Adresi alır almaz hazırlıktaki hocalarımı arayıp, hocaya iftara davetliyim, ne yapayım mı diye sormadım! Metro istasyonundan koşarak tek nefeste mi çıkmadım! Evine varınca “Hocam neden aramadınız, numaram mı silindi?” diye de tabii ki ufak da bir naz makamı yaptım. Savunması yine basit ve mükemmeldi: “Muhammed’leri karıştırmışım. Yanlışlıkla başka Muhammed’e mail atmışım. O gelemeyeceğini söyleyince sen olmadığını anladım.” demişti. Hemen kendime bir pay çıkarmıştım. Onun hiçbir davetini geri çevirmeyeceğimi biliyordu
BENİ YANINA GÖTÜRÜN
Hocamın özgürlüğü elinden alınınca benim de yaşama sevincime ket vuruldu. “Bir Bilim Adamının Romanı: Mustafa İnan” romanının sonunda okul kapanmıyordu ki… Mustafa İnan fikirlerinden dolayı 10 yıl hapse mahkum edilmiyordu ki… On yıl nasıl geçecek diye düşünmekten uyku düzenim bozulmuştu. Artık çantamda en az 3 kitap yoktu. Artık çantam da yoktu. Neden olsun ki? Beni meraklandıracak, hayretlendirecek hoca mı kalmıştı piyasada.
bir gün beni de gözaltına aldılar. Kapatılan bir üniversitenin öğrencisi olmamdan dolayı saçma sapan sorular soran polislere bile hocamı sormuştum. “Mümtaz’er hocamı çıkarırsanız ne istersen iste benden” demiştim. Güldüler. “Ne gülüyorsunuz, adam bilim adamı, çıkarsanıza” diye diretince deli raporunu verdiler kafadan sanırım. “Peki madem onu çıkarmaya gücünüz yetmiyor. Beni yanına götürün. Biraz hasret gidereyim.” dediğimde de dalga geçtiğimi sandıkları için beni ciddiye almamışlardı.
3 KEZ OKUL BIRAKTIM
Mümtaz’er hocamın özgürlüğü gasp edilmeye başlandığı günden beri 3 kez okulu bırakmıştım. Artık yazarlık hevesi, akademisyenlik hevesi, araştırma hevesi diye hiçbir zevkim ve hobim kalmamıştı.
Kızıyla konuşurken ara ara hocamla olan anılarımdan bahseder yüreğimdeki yarayı dağlardım. Onunla olan anılarım, fotoğraflarım ve hatta ders notlarım bile duruyor demiştim.

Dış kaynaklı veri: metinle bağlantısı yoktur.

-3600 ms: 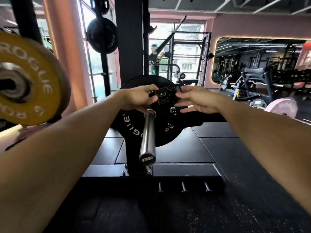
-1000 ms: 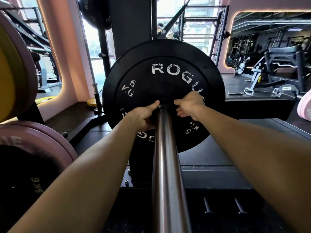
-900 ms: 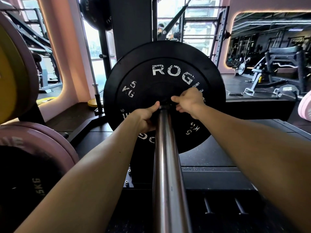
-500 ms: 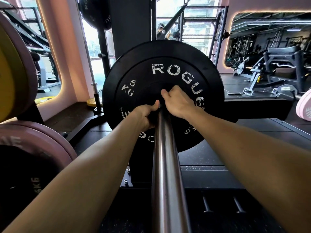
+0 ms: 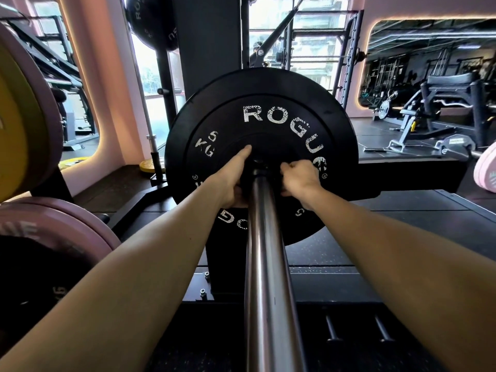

Silmezsem benim de başıma sıkıntı gelebileceğini söylemişti. Silsem bu sefer de tüm dayanaklarım ve umutlarım biterdi. Gelecekse bunlardan zarar gelsin, demiştim.
Tüm bunlardan geriye kalan tek gerçek, Mustafa İnan’ımı kaybetmeme rağmen, ona olan özlemimi ve hayranlığımı kaybetmemiş olmamdı. Her an dışarı çıkabilir diye bekledim ülkemde. Çıktığında Muhammed nerede diye sorar mı bilmem ama sorarsa diye umutlanıp beklemiştim. Nasıl giderdim? Hocam gözüm yollarda kaldı, diyemeden. Mektup yazacak yüz bulamıyordum. Sorsa ne okudun, ne yaptın? Heybem boşken karşısına çıkamazdım.
Bir yandan da “Koskoca yazara nasıl mektup yazılır?” diyordum. Kafamda, belki onlarca belki yüzlerce, mektup yazmıştım. Hatta birkaç kez oturup yazayım demiştim. Utanmıştım. Cevap verirse “Muhammed’cim neden aklına geç geldim” derse ne derim diyordum. Bardak doldu, taştı. Yıllardır kafamda döndürdüğüm tüm diyaloglar bilinçaltıma baskı yapmış sanırım. En sonunda rüyama da girip “Neden yazmadın?”ı zihnim onun ağzından dillendirince vefasızlığımdan şüphe duymamaya başladım. O çıkacak eminim ama ben onu çıkarken artık karşılayamayacağım.